WHAT YOU NEED TO DO - Give every line below again, exactly.

* * * *

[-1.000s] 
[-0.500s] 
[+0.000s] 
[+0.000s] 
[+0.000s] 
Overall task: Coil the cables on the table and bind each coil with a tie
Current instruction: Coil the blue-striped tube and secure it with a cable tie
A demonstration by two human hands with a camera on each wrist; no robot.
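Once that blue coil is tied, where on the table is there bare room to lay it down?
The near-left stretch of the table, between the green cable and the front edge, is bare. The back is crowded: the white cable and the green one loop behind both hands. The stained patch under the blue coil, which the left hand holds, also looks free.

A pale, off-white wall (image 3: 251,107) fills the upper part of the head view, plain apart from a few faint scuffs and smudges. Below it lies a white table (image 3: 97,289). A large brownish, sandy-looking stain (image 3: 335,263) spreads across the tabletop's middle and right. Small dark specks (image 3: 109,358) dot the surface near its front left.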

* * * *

EXERCISE ANSWER -
[-1.000s] 
[-0.500s] 
[+0.000s] 
[+0.000s] 
[+0.000s] 
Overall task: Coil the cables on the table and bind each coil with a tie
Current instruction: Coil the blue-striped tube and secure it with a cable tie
A demonstration by two human hands with a camera on each wrist; no robot.
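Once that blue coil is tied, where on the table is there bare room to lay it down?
The near-left stretch of the table, between the green cable and the front edge, is bare. The back is crowded: the white cable and the green one loop behind both hands. The stained patch under the blue coil, which the left hand holds, also looks free.

A pale, off-white wall (image 3: 251,107) fills the upper part of the head view, plain apart from a few faint scuffs and smudges. Below it lies a white table (image 3: 97,289). A large brownish, sandy-looking stain (image 3: 335,263) spreads across the tabletop's middle and right. Small dark specks (image 3: 109,358) dot the surface near its front left.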

The answer has been supplied in full.